◆ WHAT THE TASK ASKS
The response must contain the complete data, printed exactly.

◆ MATERIAL PROVIDED
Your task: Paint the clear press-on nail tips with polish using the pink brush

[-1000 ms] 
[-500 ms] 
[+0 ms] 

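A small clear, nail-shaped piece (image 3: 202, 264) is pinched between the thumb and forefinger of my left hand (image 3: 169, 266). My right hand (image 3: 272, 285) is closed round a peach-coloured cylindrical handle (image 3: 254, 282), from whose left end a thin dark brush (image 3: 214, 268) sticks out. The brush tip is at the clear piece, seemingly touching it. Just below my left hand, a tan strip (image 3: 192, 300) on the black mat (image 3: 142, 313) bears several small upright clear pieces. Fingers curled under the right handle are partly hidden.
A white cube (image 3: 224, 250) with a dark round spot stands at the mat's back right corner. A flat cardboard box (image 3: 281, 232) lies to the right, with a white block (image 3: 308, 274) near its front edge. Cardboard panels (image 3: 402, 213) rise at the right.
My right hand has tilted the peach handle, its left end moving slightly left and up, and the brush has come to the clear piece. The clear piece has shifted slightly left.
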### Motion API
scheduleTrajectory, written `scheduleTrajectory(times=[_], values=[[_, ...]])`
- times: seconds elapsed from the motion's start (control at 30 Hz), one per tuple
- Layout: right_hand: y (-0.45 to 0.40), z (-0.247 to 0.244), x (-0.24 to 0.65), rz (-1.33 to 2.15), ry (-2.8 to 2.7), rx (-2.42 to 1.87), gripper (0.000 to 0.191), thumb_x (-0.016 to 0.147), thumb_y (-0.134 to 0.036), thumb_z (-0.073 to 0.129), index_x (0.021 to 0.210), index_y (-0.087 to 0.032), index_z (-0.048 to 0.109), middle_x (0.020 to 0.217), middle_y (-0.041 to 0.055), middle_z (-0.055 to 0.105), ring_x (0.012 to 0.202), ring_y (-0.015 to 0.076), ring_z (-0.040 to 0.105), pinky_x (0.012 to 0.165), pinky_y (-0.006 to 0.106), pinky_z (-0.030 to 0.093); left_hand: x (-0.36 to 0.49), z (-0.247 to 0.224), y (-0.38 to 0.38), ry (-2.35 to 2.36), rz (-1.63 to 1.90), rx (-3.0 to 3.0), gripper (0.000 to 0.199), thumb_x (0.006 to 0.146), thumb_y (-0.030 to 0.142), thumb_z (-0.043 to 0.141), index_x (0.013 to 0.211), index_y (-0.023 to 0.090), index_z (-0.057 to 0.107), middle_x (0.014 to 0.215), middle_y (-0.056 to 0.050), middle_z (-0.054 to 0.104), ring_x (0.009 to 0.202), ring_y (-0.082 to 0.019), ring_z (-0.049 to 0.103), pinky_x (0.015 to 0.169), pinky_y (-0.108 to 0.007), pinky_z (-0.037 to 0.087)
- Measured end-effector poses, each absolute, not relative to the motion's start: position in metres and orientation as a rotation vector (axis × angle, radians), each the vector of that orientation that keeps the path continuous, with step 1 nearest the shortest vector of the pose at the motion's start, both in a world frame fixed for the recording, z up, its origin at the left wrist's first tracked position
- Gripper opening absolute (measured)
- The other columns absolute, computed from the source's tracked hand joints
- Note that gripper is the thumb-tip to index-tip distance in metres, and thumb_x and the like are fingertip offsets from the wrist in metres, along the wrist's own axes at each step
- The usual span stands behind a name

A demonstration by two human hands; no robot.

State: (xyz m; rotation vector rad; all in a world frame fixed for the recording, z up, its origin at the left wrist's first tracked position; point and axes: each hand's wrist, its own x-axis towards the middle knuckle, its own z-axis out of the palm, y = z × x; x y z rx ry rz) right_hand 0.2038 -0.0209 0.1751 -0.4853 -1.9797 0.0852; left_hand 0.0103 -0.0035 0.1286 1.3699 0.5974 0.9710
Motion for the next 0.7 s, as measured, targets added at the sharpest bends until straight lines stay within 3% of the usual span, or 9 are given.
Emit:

◆ EXERCISE SOLUTION
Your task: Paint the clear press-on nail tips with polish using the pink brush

[-1000 ms] 
[-500 ms] 
[+0 ms] 

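A small clear, nail-shaped piece (image 3: 202, 264) is pinched between the thumb and forefinger of my left hand (image 3: 169, 266). My right hand (image 3: 272, 285) is closed round a peach-coloured cylindrical handle (image 3: 254, 282), from whose left end a thin dark brush (image 3: 214, 268) sticks out. The brush tip is at the clear piece, seemingly touching it. Just below my left hand, a tan strip (image 3: 192, 300) on the black mat (image 3: 142, 313) bears several small upright clear pieces. Fingers curled under the right handle are partly hidden.
A white cube (image 3: 224, 250) with a dark round spot stands at the mat's back right corner. A flat cardboard box (image 3: 281, 232) lies to the right, with a white block (image 3: 308, 274) near its front edge. Cardboard panels (image 3: 402, 213) rise at the right.
My right hand has tilted the peach handle, its left end moving slightly left and up, and the brush has come to the clear piece. The clear piece has shifted slightly left.
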### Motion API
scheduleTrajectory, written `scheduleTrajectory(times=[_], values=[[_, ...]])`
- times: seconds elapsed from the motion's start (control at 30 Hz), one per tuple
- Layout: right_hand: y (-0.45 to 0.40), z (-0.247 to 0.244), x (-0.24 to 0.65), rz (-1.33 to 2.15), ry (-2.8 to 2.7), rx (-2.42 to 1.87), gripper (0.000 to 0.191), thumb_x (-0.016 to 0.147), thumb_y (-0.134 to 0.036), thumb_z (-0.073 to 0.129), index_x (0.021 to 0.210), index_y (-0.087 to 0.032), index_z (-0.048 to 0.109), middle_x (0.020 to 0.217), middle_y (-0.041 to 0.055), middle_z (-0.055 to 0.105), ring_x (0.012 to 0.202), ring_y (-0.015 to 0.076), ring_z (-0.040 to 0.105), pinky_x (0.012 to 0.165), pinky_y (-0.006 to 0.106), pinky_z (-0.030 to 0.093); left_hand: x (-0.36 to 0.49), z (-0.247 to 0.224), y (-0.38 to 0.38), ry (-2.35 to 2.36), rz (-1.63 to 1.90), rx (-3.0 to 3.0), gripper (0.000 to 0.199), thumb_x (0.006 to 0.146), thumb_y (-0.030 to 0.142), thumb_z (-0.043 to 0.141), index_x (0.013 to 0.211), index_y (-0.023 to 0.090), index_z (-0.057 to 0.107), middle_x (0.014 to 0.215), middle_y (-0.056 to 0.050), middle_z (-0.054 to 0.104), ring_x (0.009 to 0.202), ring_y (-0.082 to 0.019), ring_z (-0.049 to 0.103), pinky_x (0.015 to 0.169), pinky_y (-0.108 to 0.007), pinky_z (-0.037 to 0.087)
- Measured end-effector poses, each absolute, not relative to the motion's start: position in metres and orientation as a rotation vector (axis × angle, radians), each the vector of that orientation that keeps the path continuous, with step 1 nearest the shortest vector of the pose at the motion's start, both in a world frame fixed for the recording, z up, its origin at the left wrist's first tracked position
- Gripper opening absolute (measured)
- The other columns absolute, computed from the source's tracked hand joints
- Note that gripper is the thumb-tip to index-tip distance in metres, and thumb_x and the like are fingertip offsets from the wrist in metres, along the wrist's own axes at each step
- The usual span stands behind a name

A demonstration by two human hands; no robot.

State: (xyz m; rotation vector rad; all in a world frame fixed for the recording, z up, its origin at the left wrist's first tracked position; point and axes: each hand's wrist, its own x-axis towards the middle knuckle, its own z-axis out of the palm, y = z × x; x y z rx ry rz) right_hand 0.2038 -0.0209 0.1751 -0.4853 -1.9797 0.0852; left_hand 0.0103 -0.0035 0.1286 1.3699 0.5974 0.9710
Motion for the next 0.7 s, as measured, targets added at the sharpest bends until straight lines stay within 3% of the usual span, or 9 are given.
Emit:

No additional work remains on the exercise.